Three Poems / by Sophia Holtz

Sunday

In the evening you brought me tulips,
long-bodied, a red wash on the petals
like a blush, an opened artery.
They reached towards my pillow
like dawn. You told me your mother said
they would not last long, but you wanted
to save their yellow from the cold eye
of the grocery store. They will die within the week.

I will bury them in the forest.
I will bury them like something loved.

 

 

Atlas of Legal Medicine

There must be a record of you left intact—
you, once alive. In the book, the murdered
are paper-bodied, ribs a canopy grotesque.
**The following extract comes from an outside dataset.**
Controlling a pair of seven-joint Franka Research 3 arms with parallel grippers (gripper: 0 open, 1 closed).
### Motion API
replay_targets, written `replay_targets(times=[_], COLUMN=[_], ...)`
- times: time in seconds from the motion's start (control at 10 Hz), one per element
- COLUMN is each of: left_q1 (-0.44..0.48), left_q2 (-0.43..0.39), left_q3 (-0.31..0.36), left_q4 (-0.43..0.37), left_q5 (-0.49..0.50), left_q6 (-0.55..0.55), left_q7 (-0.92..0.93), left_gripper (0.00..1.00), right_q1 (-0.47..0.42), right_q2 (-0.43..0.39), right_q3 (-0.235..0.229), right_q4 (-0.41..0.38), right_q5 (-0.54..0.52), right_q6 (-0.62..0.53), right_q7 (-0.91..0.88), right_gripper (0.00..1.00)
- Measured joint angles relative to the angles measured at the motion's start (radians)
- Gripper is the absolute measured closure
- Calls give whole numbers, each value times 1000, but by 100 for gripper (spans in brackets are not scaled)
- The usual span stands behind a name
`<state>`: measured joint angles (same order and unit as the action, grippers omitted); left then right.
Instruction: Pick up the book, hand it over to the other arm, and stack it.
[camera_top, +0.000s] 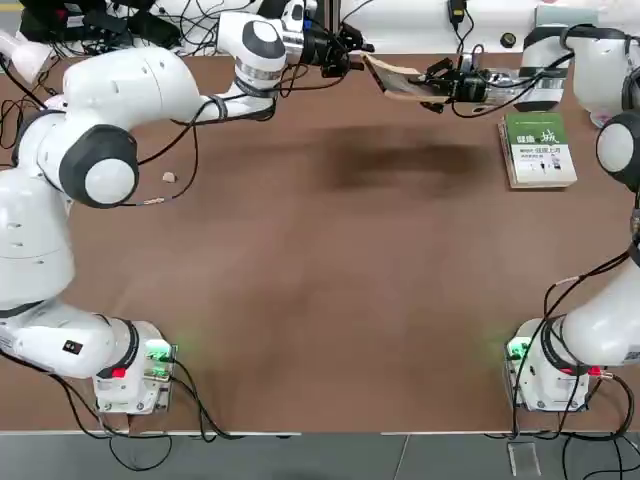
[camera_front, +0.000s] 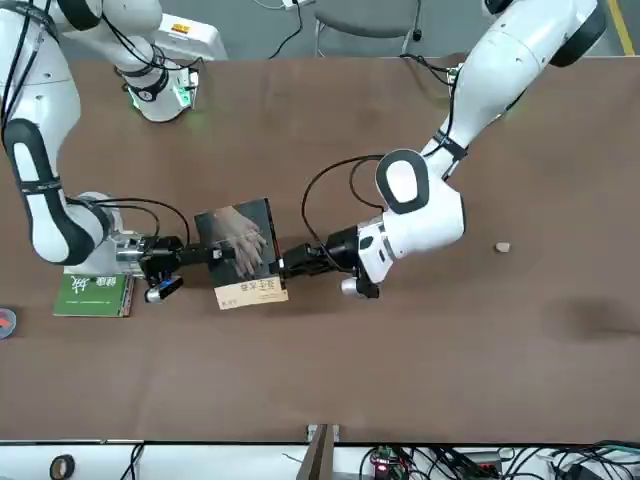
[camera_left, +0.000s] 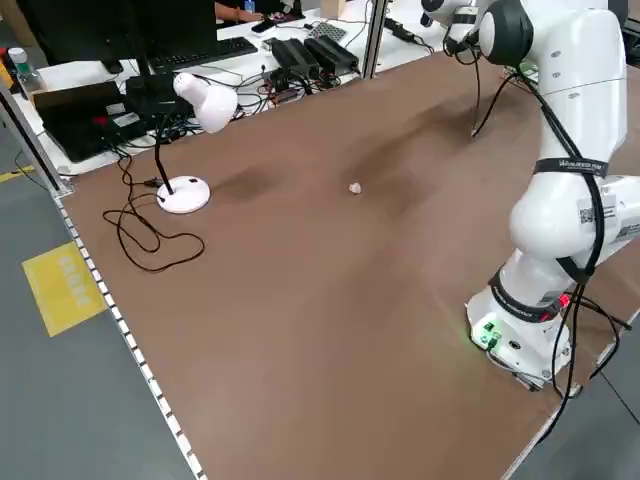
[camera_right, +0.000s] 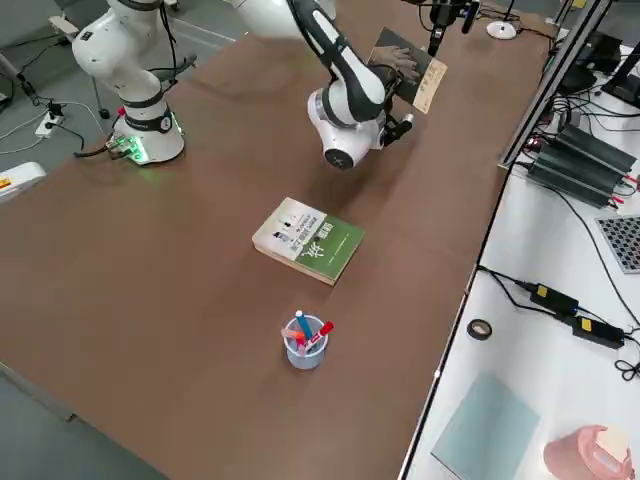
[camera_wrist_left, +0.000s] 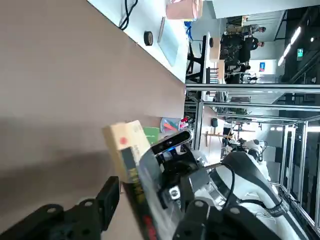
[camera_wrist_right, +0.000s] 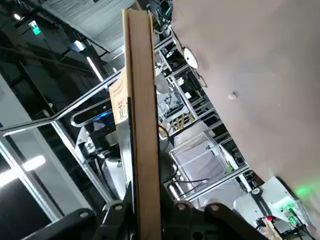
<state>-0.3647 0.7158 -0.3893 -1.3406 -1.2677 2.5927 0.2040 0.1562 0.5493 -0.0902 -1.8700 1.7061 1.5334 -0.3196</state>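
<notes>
Over the brown table (camera_top: 330, 300), toward twelve o'clock in the top view, both white arms met. Thick green-and-white book (camera_top: 538, 150) lay flat at two o'clock. Small thin paperback with dark grey-green cover, pale hand image and tan band (camera_front: 240, 252) hung above the tabletop between the grippers. Right gripper (camera_front: 205, 256) clamped one edge; left gripper (camera_front: 285, 264) stood loosened at the opposite edge, fingers (camera_wrist_left: 107, 200) parted about the spine.
</notes>
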Motion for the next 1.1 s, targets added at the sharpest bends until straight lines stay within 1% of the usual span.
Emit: replay_targets(times=[0.1,0.2,0.4,0.8,0.9,1.1], left_q1=[0,0,6,59,78,124], left_q2=[0,0,0,-8,-14,-30], left_q3=[7,18,42,52,52,60], left_q4=[2,3,0,-43,-55,-63], left_q5=[12,55,199,414,482,663], left_q6=[1,2,3,-2,-17,-107], left_q7=[2,3,-8,-42,-65,-133], left_gripper=[50,50,50,50,50,50], right_q1=[-1,-1,-1,-12,-20,-39], right_q2=[-2,-3,-10,-33,-36,-39], right_q3=[-12,-24,-54,-118,-131,-155], right_q4=[0,0,2,29,39,53], right_q5=[0,0,-17,-134,-163,-207], right_q6=[-18,-33,-55,-84,-86,-99], right_q7=[2,3,2,-21,-30,-61], right_gripper=[81,81,81,81,81,81])
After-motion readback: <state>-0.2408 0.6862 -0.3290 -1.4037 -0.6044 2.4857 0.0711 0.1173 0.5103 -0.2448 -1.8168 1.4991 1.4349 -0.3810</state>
As evidence you become teacher,
surgical directive— there’s so much to learn
from a weapon’s mark. Somebody else

will write your ending & you’ll be left
with no story to tell, no story at all,
a red-haired man exposed to time:

pockmarked & cock-stiff,
cold & criminal. Valuable
for the case study, & nothing more.

They will catalogue your organs & wounds.
Press gloved fingers to bone.
Drain motive out with your blood:
the river running through you.

No name, no sound.

 

 

Night of the Living

I close a magnolia blossom in my hand
& squeeze until it becomes a wet seed again.
When the roots start growing into my palm,
I shake free & start running down the highway.
I hitch a ride on the interstate bus. The driver says
I know you from the kindling factory
but I never worked there. When we’re stopped
at a gas station, the passenger across the aisle
shows me the switchblade in his boot, the twin scars
behind his ears, & offers me his homeland—
the whole country, he says you can become
a monster there
. I catch a vine hanging
out the window & swing through the magnolia forest
that has followed me here: everything around me
has bloomed—I can no longer stay.

 

 

 

Sophia Holtz is a writer, performer, and sometimes-illustrator. Her work can be found in Consequence, Neon, and Muzzle, among other places.